Which lines of the records contain the word "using"? Copy each one.

╭─ Given data

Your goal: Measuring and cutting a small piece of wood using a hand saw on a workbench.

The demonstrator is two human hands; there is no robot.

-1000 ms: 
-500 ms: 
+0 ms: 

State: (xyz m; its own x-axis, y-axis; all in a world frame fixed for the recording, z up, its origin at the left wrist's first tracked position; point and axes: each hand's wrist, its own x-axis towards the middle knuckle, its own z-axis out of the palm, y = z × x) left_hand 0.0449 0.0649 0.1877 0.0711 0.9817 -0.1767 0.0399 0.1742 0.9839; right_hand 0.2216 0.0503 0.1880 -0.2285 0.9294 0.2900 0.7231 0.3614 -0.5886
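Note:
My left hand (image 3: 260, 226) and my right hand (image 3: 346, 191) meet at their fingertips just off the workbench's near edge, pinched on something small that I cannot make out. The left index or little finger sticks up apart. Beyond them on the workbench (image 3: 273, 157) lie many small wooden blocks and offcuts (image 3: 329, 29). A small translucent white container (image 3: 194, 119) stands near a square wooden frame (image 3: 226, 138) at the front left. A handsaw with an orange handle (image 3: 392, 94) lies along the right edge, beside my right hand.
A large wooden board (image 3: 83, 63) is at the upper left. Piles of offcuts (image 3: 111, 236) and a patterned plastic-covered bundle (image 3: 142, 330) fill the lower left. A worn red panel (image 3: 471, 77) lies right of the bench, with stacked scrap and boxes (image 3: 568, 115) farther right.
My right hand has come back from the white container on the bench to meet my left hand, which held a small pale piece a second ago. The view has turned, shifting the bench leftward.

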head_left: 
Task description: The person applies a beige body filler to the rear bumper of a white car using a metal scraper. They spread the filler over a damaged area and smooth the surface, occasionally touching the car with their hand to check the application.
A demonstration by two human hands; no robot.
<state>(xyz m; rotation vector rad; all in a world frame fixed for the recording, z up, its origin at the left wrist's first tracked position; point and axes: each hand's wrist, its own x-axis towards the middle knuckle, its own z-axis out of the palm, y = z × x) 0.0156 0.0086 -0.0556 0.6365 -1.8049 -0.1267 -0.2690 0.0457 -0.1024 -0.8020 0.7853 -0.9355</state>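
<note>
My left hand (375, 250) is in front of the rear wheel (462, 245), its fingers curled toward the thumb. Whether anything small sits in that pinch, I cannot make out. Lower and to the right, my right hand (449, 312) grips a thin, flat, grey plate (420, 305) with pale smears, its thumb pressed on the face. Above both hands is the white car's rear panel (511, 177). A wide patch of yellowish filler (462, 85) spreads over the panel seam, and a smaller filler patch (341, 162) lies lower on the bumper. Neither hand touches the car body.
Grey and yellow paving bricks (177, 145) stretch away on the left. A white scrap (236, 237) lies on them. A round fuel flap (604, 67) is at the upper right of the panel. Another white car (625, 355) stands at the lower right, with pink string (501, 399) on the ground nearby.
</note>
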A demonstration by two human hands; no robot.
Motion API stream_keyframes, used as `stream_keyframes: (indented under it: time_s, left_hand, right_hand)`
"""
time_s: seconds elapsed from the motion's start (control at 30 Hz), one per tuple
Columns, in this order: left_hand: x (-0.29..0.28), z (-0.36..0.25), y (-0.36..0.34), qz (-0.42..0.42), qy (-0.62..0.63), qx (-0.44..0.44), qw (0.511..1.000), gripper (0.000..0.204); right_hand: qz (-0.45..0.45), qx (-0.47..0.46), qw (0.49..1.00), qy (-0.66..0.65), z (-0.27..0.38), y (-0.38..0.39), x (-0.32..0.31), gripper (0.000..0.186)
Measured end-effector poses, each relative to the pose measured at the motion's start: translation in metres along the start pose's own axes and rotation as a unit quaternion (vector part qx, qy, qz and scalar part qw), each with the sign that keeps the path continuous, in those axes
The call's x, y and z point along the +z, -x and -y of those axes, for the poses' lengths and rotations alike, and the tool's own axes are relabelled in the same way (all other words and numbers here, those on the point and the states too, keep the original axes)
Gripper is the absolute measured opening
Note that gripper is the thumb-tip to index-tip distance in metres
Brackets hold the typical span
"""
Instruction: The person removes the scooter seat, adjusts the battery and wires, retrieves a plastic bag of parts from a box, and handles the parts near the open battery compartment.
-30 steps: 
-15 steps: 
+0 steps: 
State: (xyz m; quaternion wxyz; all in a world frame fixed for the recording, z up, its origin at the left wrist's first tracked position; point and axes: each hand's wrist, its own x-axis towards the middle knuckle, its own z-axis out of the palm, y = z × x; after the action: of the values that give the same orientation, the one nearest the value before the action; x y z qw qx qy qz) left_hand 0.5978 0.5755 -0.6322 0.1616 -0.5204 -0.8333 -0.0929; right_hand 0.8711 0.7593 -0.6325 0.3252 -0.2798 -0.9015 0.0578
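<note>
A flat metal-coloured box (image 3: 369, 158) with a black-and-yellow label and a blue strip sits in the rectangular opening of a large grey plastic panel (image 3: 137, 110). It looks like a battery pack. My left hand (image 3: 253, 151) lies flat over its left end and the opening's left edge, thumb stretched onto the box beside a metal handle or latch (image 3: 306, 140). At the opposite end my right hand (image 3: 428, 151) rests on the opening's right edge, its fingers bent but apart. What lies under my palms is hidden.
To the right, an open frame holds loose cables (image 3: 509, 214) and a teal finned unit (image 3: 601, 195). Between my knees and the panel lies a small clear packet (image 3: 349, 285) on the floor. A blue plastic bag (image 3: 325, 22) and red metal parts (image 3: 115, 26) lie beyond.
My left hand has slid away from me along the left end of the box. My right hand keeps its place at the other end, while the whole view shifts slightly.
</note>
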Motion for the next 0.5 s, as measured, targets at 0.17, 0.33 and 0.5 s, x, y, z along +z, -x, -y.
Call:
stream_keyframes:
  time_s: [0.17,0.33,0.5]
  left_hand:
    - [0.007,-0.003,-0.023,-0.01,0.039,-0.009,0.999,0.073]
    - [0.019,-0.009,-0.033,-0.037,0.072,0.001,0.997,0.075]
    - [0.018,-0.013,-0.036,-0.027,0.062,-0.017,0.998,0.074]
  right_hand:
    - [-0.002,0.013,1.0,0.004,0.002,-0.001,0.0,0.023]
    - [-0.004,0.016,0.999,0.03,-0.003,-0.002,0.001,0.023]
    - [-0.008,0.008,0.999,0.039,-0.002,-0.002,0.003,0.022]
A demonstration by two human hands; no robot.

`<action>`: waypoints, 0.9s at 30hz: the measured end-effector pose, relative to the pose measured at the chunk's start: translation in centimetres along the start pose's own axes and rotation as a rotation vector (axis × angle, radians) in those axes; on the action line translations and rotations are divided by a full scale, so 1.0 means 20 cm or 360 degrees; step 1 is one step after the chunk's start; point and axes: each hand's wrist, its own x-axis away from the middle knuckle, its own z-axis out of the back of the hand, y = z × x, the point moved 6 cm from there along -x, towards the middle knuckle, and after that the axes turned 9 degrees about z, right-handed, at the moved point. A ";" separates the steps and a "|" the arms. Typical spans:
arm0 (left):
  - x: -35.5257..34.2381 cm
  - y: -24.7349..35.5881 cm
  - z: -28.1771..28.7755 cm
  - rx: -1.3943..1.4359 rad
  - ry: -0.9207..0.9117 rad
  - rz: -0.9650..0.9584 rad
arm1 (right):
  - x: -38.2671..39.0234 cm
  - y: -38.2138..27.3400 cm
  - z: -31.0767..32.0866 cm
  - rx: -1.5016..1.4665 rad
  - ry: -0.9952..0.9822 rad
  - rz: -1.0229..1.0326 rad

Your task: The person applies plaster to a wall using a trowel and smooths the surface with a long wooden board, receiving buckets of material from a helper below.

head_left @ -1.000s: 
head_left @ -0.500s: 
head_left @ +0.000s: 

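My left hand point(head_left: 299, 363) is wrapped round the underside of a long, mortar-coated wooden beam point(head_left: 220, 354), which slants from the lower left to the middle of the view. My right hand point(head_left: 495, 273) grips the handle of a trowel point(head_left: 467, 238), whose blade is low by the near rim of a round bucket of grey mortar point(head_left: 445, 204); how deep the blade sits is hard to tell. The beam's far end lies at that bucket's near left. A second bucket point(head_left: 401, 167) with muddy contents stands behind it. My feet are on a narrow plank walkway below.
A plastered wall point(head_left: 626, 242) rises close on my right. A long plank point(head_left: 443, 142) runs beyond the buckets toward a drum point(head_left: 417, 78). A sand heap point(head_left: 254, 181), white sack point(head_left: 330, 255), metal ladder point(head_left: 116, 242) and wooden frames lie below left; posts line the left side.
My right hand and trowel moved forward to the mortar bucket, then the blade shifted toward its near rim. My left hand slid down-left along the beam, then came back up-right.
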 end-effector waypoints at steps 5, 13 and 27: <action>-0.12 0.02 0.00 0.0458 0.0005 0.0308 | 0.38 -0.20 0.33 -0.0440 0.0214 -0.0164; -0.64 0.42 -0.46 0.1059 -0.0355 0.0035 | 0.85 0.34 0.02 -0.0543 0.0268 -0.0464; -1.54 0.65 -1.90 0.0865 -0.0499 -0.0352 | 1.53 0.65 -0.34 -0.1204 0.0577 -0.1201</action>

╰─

▶ [Response to this exercise]
Your goal: Measuring and cutting a small piece of wood using a hand saw on a workbench.
Task description: The person applies a beige body filler to the rear bumper of a white car using a metal scraper. They spread the filler over a damaged area and smooth the surface, occasionally touching the car with their hand to check the application.
Your task: The person applies plaster to a wall using a trowel and smooths the surface with a long wooden board, receiving buckets of material from a helper below.

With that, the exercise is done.